Exercise goal: Gather each line containing the string "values" from these entries.

[Stored items from a collection]
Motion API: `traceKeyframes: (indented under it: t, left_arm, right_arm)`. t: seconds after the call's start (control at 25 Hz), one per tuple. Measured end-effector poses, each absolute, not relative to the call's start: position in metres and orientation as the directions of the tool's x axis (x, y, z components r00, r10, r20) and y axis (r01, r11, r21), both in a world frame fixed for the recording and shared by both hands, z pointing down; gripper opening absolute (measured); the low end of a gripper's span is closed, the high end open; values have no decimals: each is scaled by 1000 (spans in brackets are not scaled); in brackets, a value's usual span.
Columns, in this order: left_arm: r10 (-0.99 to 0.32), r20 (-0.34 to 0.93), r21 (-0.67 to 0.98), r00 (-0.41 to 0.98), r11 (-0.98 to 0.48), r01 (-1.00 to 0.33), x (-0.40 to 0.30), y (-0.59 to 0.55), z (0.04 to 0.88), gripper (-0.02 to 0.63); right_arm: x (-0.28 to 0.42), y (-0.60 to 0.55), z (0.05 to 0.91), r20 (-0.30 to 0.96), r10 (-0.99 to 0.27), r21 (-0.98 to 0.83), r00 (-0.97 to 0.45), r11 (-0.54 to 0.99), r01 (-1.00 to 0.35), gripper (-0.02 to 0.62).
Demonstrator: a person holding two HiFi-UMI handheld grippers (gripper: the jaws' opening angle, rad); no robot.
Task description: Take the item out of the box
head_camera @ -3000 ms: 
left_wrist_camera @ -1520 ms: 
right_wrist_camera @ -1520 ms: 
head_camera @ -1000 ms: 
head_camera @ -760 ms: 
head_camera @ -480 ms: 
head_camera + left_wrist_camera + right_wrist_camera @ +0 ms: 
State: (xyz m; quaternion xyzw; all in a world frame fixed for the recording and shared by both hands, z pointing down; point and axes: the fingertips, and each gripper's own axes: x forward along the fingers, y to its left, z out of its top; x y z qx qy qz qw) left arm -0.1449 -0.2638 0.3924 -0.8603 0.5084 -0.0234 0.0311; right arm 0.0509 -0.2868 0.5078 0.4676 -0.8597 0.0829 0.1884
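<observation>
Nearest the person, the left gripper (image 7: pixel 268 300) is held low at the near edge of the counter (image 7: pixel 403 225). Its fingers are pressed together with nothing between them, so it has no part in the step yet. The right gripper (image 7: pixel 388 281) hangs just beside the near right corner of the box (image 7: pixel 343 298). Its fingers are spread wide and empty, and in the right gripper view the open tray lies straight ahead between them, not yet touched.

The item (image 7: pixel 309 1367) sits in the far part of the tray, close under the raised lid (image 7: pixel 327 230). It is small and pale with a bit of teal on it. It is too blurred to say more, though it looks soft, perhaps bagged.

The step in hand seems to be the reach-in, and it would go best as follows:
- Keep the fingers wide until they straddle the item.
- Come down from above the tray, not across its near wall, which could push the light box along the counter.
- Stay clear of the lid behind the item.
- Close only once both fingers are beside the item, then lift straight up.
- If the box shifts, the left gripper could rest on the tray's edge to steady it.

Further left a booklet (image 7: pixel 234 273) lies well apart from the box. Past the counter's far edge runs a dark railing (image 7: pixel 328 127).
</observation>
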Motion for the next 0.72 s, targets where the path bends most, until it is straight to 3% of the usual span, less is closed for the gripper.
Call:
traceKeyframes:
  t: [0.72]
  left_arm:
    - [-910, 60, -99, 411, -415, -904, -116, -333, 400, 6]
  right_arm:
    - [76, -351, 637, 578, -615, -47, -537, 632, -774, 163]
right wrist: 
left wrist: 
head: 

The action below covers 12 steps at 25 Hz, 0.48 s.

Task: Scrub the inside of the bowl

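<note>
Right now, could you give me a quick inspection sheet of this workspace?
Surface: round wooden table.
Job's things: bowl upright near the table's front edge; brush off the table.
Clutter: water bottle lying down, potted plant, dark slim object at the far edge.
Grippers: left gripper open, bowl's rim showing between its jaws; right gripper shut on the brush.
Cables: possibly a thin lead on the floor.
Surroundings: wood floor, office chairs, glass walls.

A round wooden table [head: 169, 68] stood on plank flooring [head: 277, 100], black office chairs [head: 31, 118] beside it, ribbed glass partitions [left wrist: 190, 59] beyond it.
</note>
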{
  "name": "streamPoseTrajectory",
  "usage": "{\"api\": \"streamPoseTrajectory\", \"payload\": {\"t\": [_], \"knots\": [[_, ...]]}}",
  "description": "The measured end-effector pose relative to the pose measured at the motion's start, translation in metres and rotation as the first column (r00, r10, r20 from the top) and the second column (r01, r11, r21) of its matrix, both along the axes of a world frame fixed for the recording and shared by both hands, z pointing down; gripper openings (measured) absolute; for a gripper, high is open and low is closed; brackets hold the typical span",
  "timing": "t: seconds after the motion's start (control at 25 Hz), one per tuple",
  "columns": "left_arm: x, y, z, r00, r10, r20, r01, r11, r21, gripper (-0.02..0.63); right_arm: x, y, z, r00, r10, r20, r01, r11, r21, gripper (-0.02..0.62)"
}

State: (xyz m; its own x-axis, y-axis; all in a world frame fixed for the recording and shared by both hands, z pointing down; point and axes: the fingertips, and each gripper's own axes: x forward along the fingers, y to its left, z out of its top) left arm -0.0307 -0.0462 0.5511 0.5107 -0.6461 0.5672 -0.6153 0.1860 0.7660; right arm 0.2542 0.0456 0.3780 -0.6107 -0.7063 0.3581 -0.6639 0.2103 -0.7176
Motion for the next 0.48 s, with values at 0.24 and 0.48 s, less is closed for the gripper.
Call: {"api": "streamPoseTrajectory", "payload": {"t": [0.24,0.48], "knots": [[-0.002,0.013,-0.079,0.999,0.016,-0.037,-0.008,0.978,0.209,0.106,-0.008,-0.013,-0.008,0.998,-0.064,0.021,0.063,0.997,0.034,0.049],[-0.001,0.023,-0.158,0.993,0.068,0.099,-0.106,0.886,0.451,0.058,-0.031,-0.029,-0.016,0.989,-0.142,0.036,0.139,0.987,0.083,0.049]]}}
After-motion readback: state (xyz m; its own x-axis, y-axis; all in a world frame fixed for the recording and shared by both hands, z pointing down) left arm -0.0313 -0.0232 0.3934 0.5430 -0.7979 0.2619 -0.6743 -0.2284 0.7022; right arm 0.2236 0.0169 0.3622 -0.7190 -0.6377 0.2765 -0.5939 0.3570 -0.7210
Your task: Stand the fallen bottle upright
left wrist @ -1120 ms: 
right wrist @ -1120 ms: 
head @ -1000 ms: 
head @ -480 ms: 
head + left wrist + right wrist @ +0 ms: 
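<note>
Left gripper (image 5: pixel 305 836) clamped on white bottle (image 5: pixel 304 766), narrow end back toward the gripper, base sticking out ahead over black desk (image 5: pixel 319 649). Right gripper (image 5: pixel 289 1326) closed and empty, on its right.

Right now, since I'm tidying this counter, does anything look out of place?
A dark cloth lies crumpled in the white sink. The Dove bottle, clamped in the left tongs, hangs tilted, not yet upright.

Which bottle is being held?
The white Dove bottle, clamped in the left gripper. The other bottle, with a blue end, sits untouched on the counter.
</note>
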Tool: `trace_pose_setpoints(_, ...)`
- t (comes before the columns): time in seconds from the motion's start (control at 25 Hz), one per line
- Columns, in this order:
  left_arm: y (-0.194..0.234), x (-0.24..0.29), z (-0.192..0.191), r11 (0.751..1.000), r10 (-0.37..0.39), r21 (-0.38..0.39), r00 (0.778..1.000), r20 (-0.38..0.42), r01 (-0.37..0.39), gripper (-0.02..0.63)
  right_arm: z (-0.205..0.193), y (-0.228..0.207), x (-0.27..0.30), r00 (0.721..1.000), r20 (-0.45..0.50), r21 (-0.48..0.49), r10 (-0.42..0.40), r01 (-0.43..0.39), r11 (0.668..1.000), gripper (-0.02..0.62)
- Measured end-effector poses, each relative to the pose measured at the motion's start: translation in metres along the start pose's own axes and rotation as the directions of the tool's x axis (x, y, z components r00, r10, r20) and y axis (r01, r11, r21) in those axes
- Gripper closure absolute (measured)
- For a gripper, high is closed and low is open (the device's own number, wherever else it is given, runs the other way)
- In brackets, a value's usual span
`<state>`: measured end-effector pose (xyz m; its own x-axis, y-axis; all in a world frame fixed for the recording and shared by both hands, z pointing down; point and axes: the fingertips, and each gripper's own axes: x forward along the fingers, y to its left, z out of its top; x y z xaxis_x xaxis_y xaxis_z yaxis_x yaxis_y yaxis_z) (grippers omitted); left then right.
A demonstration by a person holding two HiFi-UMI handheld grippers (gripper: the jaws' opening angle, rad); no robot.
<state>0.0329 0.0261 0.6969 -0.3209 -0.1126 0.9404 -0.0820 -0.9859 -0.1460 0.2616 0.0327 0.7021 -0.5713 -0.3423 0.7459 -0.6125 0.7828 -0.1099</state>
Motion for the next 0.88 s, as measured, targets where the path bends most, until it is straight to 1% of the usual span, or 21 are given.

Worked solution:
Motion API: `traceKeyframes: (indented under it: t, left_arm, right_arm)`. t: seconds after the call's start (control at 25 Hz), one per tuple. Measured end-effector poses, each absolute, not relative to the call's start: position in metres and orientation as the directions of the tool's x axis (x, y, z components r00, r10, r20) and y axis (r01, r11, r21), both in a world frame fixed for the recording and shared by both hands, z pointing down; gripper opening absolute (measured); the low end of a gripper's span is closed, the high end open; values have no decimals: each is scaled by 1000 (spans in brackets are not scaled); in brackets, a value's usual span.
Motion for the next 0.48 s, with values at 0.24 and 0.48 s, less is closed for the gripper.

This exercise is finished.